Survie

Un laboratoire indien se lance dans l’antigrippe générique

Publié le 15 octobre 2005 - François-Xavier Verschave

Liberation, France, 15 octobre 2005.

Face aux craintes d’une pénurie mondiale du principal médicament antiviral jugé capable d’enrayer une pandémie de grippe, le laboratoire indien Cipla a annoncé jeudi qu’il allait produire ses propres copies génériques du Tamiflu. Certes, celui-ci n’est peut-être pas efficace à 100% (...) mais il y a tout de même un réel « besoin et des menaces de ruptures de stock », justifie Amar Lulla, directeur exécutif de Cipla, en prévoyant les premiers lots de la molécule pour décembre, sous son nom scientifique d’oseltamivir.

Prévision. Jusque-là, seul le suisse Roche, détenteur du brevet sur le Tamiflu, fournissait la planète en pilules, et notamment les gouvernements qui en stockent en prévision d’une pandémie. « Plus de quarante gouvernements ont déjà passé commande », indique Olivier Hurstel, porte-parole de Roche. La France devrait ainsi disposer en décembre de près de 14 millions de doses.

Pour faire face, Roche a multiplié sa capacité de production par huit depuis 2003 et compte encore l’augmenter. « On répond sans souci à la demande », affirme Olivier Hurstel. Un discours rassurant de plus en plus contesté, car de nombreux pays ­ dont les Etats-Unis ­ n’ont pas stocké assez de Tamiflu et les délais de livraison (douze à dix-huit mois) pourraient s’allonger. Et la plupart des pays du Sud sont encore démunis.

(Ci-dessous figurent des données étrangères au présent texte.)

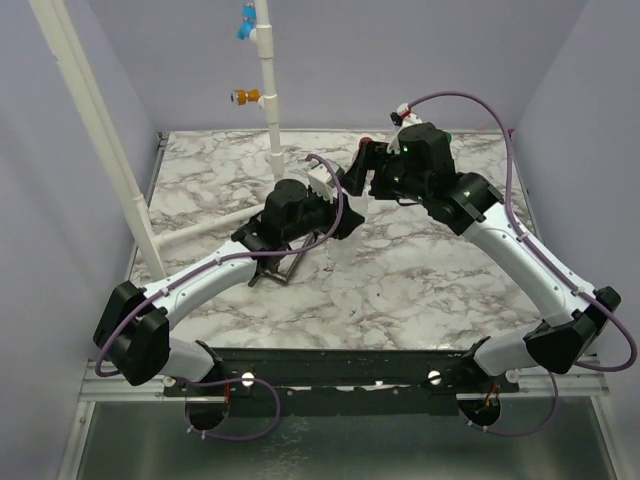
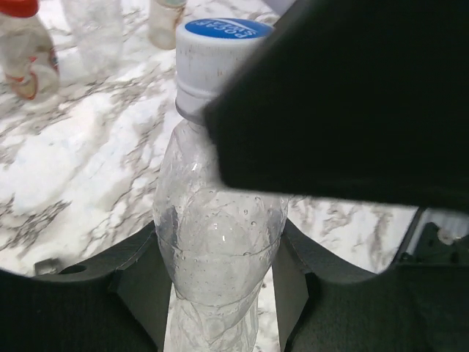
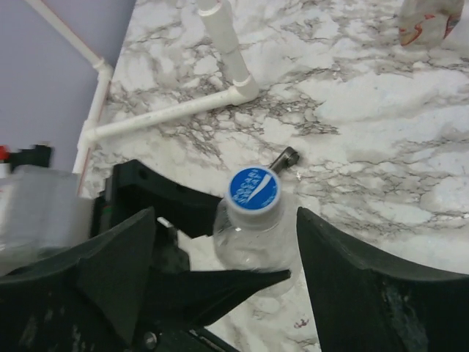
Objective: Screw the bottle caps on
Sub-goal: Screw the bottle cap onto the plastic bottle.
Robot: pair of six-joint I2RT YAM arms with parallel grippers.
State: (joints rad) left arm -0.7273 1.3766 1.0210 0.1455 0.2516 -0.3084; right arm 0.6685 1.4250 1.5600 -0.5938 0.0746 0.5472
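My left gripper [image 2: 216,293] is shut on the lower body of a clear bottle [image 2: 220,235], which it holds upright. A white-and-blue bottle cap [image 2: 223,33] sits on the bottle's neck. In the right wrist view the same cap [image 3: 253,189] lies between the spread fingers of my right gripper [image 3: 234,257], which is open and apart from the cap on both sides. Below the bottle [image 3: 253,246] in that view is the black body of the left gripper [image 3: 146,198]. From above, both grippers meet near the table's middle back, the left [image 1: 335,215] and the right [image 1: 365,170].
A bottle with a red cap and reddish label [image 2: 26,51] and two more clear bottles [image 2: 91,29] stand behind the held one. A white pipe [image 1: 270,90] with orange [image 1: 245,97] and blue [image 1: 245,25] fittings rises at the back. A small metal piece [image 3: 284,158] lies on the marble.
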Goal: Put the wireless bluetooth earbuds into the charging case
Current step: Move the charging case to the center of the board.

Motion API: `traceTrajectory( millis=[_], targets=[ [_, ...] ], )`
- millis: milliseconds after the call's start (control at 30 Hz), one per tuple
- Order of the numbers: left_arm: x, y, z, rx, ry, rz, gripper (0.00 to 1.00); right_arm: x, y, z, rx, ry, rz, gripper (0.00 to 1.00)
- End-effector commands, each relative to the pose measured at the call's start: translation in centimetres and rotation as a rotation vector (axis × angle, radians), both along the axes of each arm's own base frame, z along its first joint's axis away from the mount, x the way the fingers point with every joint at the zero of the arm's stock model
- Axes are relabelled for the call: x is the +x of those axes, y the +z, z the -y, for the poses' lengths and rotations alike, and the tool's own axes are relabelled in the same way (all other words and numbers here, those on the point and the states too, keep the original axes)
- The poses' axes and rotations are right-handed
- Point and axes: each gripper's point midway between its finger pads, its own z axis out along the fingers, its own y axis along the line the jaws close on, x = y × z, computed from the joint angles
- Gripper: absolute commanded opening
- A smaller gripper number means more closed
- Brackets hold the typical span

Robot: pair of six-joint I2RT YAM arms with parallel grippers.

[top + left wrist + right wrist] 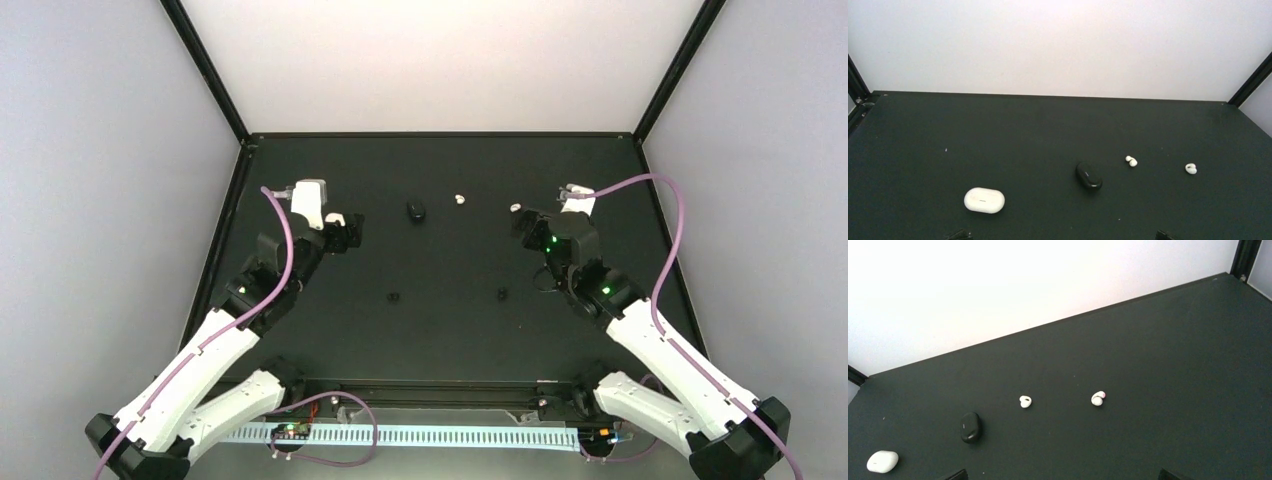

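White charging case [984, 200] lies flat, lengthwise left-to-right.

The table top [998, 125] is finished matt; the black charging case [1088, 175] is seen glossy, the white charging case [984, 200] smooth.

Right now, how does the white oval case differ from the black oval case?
The white oval case lies crosswise in the left wrist view; the glossy black oval case lies slanted. The black case sits nearer the two white earbuds than the white case. Both look shut and lie flat.
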Motion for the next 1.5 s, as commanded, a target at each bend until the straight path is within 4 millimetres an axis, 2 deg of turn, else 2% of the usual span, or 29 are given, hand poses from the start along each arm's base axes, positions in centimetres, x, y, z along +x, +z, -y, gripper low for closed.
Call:
traceTrajectory(
  millis=[0,233,367,567,767,833,967,1067,1167,1200,1300,1467],
  targets=[
    [0.0,1.0,0.4,-0.023,-0.016,0.034,0.99,-0.1,1.5,0.1,-0.022,0.014,0.062,1.00],
    [-0.5,1.2,-0.3,-0.062,0.008,0.079,0.99,-0.6,1.5,-2.8,-0.017,0.198,0.077,1.00],
    [-0.4,0.4,-0.1,-0.053,0.000,0.071,0.99,-0.3,1.6,-4.5,0.027,0.265,0.082,1.00],
    [2.1,-2.7,-1.5,0.012,0.131,-0.091,0.99,0.7,1.6,-6.8,0.096,0.324,0.055,1.00],
    [6.1,-6.4,-2.9,-0.185,0.180,-0.340,0.99,1.9,0.2,-8.8,0.129,0.362,0.007,1.00],
    [7.0,-7.8,-3.1,-0.223,0.191,-0.409,0.99,2.7,-0.9,-9.4,0.129,0.358,-0.026,1.00],
    [6.9,-9.9,-3.1,-0.200,0.192,-0.518,0.99,4.6,-2.6,-10.5,0.145,0.327,-0.084,0.99],
    [6.2,-10.8,-3.5,-0.183,0.205,-0.549,0.99,6.2,-4.3,-12.3,0.140,0.340,-0.126,0.98],
    [5.4,-10.5,-3.5,-0.179,0.184,-0.537,0.98,8.2,-6.4,-14.8,0.075,0.374,-0.174,0.96],
    [5.3,-10.0,-3.2,-0.181,0.163,-0.525,0.98,9.2,-6.5,-15.7,0.052,0.381,-0.178,0.95],
    [4.6,-7.3,-2.8,-0.171,0.094,-0.455,0.99,11.4,-8.8,-17.5,-0.017,0.386,-0.211,0.94],
    [3.1,-3.6,-3.2,-0.174,0.051,-0.246,0.99,14.6,-12.5,-20.9,-0.111,0.450,-0.291,0.91]
  ],
)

Urgence. La Commission européenne a déclaré jeudi négocier avec Roche pour gonfler encore sa production. Plus radicalement, le directeur général du Center for Diseases Control de Taiwan a suggéré mardi de faire sauter le brevet de Roche. La démarche, autorisée dans de nombreux pays en cas d’urgence sanitaire, consisterait à autoriser d’autres labos à produire du Tamiflu. Roche affirme que le processus de fabrication est trop complexe pour qu’un concurrent puisse le maîtriser en moins de trois ans.« C’est difficile à mettre au point, mais nous avons réussi », affirme Amar Lulla.

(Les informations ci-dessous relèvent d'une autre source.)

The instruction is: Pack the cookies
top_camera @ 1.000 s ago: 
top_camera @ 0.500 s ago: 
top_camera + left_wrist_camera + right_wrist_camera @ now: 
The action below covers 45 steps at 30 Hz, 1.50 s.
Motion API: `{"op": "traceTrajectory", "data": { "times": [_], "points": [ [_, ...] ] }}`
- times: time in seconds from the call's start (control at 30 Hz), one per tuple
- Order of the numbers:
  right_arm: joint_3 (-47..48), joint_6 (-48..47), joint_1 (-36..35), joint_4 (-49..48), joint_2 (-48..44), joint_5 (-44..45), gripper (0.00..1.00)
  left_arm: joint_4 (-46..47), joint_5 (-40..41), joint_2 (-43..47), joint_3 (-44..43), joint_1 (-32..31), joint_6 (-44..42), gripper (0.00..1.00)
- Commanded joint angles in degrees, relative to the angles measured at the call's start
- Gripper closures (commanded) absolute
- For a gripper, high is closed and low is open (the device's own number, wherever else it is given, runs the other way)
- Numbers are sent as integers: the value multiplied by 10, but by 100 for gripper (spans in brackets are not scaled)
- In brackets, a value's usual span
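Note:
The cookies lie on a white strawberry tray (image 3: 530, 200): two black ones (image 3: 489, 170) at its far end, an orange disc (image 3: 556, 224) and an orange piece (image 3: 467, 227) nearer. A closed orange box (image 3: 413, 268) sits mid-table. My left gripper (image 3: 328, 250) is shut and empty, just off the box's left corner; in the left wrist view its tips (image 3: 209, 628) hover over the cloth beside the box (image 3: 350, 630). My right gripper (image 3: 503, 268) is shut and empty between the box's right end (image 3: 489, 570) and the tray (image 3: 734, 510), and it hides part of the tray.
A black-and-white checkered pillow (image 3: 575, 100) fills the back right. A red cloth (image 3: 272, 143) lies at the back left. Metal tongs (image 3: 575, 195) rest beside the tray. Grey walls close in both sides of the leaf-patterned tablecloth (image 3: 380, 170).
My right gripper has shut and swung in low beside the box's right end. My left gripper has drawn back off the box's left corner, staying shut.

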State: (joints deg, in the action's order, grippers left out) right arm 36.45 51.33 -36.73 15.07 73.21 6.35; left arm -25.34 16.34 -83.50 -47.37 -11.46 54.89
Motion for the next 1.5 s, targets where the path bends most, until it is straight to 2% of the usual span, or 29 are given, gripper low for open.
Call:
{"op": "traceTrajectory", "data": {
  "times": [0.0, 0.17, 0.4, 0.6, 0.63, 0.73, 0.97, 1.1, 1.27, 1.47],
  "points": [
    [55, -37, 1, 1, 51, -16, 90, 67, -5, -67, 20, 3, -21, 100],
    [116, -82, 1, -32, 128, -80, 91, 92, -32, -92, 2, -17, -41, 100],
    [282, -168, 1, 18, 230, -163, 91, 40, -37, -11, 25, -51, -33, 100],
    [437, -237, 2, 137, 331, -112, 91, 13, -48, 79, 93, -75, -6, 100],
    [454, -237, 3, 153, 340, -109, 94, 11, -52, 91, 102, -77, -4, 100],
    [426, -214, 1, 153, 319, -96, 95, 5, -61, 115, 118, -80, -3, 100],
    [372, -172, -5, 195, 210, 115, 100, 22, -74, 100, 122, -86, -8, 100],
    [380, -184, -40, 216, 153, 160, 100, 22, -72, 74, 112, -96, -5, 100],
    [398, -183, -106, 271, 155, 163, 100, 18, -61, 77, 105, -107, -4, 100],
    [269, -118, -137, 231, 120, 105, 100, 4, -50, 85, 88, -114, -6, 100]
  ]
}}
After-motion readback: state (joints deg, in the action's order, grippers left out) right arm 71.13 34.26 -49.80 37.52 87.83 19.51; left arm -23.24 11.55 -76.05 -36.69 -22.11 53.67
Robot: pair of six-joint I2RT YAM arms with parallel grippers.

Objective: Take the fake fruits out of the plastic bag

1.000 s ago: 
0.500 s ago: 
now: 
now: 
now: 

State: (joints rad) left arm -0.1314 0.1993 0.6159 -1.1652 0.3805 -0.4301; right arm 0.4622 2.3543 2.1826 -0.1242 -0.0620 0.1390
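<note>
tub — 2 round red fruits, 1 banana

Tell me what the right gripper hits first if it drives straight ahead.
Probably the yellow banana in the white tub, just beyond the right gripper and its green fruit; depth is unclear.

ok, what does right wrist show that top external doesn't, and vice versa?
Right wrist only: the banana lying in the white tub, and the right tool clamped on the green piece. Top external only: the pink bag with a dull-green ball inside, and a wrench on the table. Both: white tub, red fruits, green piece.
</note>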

Cipla ne compte pas défier Roche sur sa propriété intellectuelle et jure ne viser que « les marchés où le médicament n’est pas couvert par un brevet », poursuit Lulla. C’est le cas de l’Inde, car le pays ne reconnaît les brevets sur les médicaments que depuis le 1er janvier, bien après la commercialisation du Tamiflu. Mais aussi de pays africains et asiatiques, parmi les plus pauvres.